Enjoyed the Click review. I'm planning to see it soon as it pertains to my book project (with the time machines and all). Of course one of the reasons Sandler doesn't do anything sexually weird or whatever is that the film has to get a PG3 rating in the US to allow the widest possible audience to see it. That being said, it sounds deeply moralistic. Word on the street (and maybe IMBD) is that the writers for the similarly moralistic Bruce Almighty wrote the screenplay.

Anonymous said...

Ok, will try and catch this film at Darwin cinema tonight.

In my opinion, Basil needs therapy. Not interested in the stars??? (There are behavioural consultations available at our local vet for $225 a pop.)

FXH said...

I'd rather pay to see basil than Sandler.

I hope this doesn't reflect too badly on me but somehow I found myself thinking that if I could crawl up under the window level when that wind-out window was open a bit, then I could squeeze my hand in the opening and get away quietly with what looks to be a fairy new Apple Laptop.

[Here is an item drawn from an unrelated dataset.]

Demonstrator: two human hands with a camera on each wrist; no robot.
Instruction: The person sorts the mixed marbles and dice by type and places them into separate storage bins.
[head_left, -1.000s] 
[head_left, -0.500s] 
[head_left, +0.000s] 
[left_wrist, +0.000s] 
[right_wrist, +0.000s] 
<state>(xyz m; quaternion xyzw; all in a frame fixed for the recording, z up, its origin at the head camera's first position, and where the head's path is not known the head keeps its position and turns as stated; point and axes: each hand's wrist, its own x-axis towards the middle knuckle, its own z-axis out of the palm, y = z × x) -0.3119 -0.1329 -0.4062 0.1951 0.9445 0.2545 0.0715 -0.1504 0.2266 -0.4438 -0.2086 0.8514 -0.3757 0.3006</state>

otoh - I'd need to know if Baz is an attack guard cat or not. Or I could just wait until Michael Duffy puts him into a deep fluffy sleep.

So where will you be next Monday at 4 pm or is it 5?

Anonymous said...

The chin bandage covers the stitches she had to have because she fell and cut herself during a competition-thingy they had to participate in. Or so my daughter tells me. My daughter who also likes Adam Sandler, much as I liked Jerry Lewis way back when dinosaurs roamed the Earth.
Cheers, Fran

Kerryn Goldsworthy said...

Good to have it confirmed that other people out there are thinking my way about Michael Duffy.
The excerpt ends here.